*TASK OBJECTIVE*:
Only a number is required: how many lines of the material contain the string "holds".

*DATA PROVIDED*:
== Segment start ==

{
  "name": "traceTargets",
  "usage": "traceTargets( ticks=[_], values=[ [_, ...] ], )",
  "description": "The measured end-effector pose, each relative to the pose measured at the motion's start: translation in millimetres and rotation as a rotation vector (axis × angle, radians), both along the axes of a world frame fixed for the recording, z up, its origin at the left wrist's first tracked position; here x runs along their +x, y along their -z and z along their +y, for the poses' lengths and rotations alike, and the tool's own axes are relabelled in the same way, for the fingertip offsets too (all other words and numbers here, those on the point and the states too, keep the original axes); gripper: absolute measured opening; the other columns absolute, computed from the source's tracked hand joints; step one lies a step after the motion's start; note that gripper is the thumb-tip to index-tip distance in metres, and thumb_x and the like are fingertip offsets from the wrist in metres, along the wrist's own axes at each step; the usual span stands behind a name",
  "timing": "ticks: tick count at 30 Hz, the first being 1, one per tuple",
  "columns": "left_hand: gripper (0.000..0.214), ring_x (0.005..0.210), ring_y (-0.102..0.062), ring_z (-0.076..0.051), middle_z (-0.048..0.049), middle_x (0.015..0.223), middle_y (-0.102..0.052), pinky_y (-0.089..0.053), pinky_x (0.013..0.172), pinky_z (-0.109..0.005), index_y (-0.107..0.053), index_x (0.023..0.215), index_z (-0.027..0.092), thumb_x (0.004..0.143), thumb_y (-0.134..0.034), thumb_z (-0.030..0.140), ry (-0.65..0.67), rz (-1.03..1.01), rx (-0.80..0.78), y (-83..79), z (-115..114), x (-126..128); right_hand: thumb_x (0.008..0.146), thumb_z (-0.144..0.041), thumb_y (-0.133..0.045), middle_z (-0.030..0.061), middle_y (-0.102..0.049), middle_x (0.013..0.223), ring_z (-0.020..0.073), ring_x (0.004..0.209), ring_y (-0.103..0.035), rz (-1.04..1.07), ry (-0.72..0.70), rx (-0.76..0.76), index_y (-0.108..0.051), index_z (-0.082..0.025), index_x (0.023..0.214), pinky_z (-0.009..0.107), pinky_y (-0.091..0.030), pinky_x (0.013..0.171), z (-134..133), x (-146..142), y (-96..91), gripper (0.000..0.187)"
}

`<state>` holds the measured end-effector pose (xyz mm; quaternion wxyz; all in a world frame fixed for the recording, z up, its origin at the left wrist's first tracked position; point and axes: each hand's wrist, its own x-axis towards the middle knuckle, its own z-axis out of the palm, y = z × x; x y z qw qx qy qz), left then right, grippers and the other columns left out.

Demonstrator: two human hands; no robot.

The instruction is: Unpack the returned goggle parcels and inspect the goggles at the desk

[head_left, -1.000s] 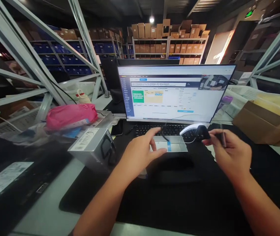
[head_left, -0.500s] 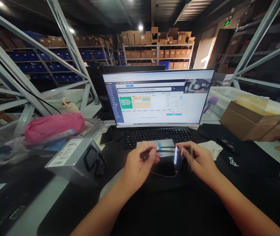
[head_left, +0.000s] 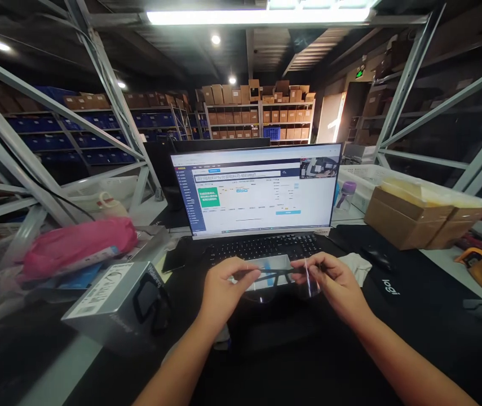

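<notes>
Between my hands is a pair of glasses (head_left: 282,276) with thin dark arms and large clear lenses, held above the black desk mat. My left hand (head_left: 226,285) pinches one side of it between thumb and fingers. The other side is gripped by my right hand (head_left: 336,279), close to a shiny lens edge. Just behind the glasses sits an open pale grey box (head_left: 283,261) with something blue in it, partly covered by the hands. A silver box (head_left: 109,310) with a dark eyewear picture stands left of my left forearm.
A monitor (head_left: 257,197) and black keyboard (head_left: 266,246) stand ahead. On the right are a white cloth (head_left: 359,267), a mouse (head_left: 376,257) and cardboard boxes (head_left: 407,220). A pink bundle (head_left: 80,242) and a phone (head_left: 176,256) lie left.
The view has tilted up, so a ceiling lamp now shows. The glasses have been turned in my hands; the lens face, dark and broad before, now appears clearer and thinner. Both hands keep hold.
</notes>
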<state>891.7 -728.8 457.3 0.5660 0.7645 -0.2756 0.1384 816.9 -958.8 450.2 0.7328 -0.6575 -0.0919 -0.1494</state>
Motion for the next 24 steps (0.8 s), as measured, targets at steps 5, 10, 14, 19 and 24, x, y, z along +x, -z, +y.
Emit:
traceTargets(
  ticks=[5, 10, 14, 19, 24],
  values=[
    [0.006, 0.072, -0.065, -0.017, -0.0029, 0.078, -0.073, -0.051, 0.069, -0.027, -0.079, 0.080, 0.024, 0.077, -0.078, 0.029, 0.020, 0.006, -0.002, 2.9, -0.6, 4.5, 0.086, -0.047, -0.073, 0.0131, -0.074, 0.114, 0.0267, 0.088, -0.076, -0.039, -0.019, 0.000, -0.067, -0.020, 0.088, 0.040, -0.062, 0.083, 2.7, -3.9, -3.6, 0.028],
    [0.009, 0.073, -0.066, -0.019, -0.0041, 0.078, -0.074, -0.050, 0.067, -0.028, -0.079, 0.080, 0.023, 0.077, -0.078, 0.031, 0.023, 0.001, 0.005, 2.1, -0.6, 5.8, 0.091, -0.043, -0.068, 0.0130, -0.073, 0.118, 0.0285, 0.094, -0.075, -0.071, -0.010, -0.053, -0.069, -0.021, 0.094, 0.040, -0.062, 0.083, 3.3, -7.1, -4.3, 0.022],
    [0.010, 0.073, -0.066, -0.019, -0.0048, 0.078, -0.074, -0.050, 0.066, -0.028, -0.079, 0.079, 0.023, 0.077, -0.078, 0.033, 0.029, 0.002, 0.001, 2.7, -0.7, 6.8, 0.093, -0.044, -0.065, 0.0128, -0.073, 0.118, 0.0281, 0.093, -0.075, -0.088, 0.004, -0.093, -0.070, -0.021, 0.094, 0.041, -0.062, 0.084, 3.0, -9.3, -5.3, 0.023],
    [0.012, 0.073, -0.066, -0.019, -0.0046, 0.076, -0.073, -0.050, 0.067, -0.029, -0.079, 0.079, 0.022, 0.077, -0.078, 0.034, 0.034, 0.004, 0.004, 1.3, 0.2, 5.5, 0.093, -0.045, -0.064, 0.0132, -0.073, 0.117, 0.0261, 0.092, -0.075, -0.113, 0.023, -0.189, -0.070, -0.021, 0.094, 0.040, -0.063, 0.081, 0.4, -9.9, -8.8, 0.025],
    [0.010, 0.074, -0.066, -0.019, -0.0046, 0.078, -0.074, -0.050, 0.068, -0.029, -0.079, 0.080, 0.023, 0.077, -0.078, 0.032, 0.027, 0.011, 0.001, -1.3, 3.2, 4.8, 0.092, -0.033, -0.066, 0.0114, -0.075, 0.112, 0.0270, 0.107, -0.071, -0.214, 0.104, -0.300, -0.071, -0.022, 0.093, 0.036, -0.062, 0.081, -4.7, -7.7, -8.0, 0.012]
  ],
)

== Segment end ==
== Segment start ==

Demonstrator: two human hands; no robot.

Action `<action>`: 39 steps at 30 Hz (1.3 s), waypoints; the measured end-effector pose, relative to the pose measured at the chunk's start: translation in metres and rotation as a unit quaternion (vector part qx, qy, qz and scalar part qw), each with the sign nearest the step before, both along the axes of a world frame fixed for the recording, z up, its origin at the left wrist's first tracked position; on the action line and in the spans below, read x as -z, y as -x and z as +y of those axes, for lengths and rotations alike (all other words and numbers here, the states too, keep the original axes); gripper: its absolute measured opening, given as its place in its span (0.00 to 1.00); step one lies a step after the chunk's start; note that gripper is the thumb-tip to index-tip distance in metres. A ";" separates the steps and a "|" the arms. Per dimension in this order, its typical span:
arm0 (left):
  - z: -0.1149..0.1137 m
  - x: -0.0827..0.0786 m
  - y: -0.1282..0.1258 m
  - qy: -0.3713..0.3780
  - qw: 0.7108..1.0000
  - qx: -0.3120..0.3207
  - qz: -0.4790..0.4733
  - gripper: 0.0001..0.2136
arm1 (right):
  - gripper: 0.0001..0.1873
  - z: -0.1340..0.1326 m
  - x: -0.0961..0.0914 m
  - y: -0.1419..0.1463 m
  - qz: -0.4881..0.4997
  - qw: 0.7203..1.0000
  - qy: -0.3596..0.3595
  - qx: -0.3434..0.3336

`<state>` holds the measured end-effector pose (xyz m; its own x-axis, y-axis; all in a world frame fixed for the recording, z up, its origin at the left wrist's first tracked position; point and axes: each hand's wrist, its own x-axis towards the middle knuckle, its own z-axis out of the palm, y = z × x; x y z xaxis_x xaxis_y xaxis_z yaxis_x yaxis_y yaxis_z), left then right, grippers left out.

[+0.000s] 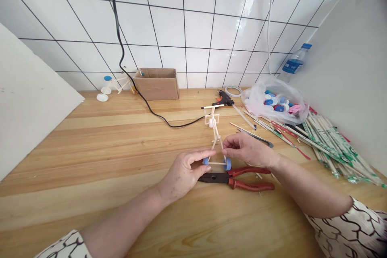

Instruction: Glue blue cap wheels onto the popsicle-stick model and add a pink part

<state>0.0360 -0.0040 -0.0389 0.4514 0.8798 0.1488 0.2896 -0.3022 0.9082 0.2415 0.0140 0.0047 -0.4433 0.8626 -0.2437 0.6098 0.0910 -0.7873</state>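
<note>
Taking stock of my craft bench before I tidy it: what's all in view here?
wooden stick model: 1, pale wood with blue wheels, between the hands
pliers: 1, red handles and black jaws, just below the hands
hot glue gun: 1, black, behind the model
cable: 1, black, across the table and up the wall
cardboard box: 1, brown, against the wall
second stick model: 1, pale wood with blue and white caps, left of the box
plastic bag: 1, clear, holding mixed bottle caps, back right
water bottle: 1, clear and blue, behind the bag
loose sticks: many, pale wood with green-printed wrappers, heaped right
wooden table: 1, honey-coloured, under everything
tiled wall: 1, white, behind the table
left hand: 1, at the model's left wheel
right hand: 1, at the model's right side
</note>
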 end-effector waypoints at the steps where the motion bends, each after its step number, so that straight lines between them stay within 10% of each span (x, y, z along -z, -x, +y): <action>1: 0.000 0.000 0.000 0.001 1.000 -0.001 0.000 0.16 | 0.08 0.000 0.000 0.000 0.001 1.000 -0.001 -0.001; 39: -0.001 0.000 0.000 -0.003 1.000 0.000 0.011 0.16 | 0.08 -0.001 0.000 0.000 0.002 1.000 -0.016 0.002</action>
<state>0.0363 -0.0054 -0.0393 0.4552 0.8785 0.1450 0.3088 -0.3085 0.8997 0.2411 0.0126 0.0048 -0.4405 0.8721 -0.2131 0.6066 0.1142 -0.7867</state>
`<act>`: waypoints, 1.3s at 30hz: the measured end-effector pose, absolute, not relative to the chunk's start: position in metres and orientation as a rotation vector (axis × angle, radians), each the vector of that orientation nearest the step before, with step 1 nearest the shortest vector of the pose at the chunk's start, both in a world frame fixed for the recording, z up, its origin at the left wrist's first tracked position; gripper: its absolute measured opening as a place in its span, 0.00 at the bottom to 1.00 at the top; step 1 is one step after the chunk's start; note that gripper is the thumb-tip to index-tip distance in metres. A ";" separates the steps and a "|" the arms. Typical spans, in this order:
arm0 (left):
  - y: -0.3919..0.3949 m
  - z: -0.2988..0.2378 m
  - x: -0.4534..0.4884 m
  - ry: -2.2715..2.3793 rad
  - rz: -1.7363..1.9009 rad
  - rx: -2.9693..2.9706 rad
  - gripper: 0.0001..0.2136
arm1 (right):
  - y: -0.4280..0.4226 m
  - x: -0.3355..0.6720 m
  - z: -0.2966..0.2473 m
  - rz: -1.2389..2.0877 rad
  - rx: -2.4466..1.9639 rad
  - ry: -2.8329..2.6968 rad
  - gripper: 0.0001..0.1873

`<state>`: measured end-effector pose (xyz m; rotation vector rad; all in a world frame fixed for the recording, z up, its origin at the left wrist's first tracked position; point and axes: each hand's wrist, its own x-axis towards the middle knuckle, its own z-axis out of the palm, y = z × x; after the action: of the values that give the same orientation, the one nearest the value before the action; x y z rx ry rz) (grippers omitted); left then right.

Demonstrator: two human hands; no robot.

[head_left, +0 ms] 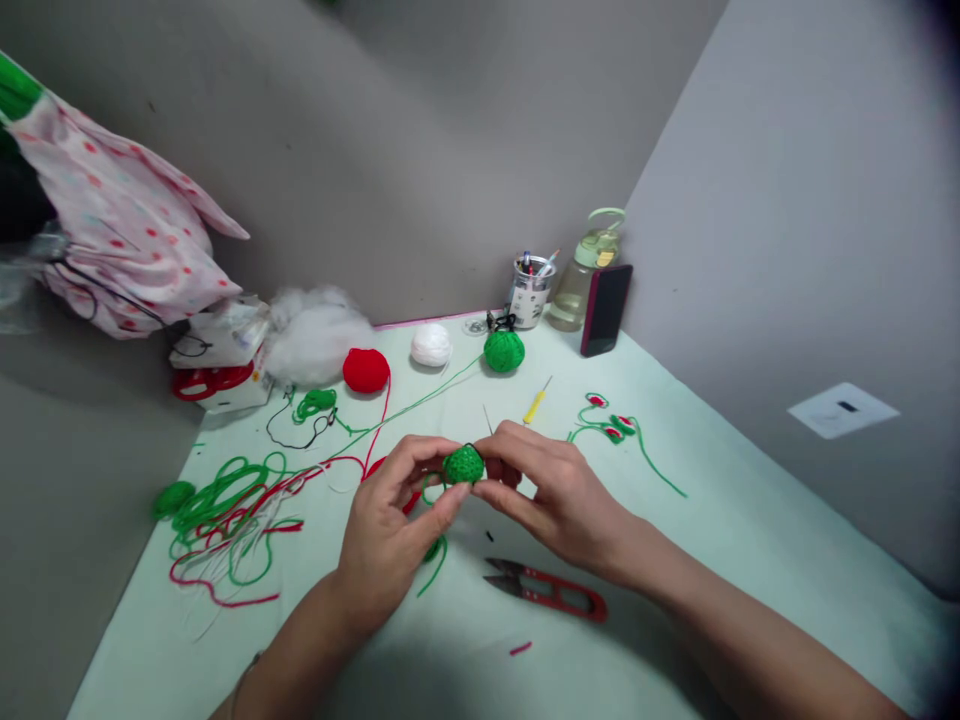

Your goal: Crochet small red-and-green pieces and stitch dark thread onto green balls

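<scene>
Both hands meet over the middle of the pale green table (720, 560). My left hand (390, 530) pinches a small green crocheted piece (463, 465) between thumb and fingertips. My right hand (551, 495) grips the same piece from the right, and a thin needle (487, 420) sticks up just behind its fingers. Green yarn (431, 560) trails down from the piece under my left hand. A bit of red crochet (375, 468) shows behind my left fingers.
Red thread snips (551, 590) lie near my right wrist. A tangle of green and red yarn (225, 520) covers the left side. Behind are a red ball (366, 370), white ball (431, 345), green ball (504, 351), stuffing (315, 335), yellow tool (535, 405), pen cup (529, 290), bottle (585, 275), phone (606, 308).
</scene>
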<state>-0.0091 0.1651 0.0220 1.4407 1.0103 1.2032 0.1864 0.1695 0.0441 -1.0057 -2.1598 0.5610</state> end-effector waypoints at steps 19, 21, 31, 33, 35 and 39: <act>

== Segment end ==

*SOLUTION TO THIS PROBLEM*:
2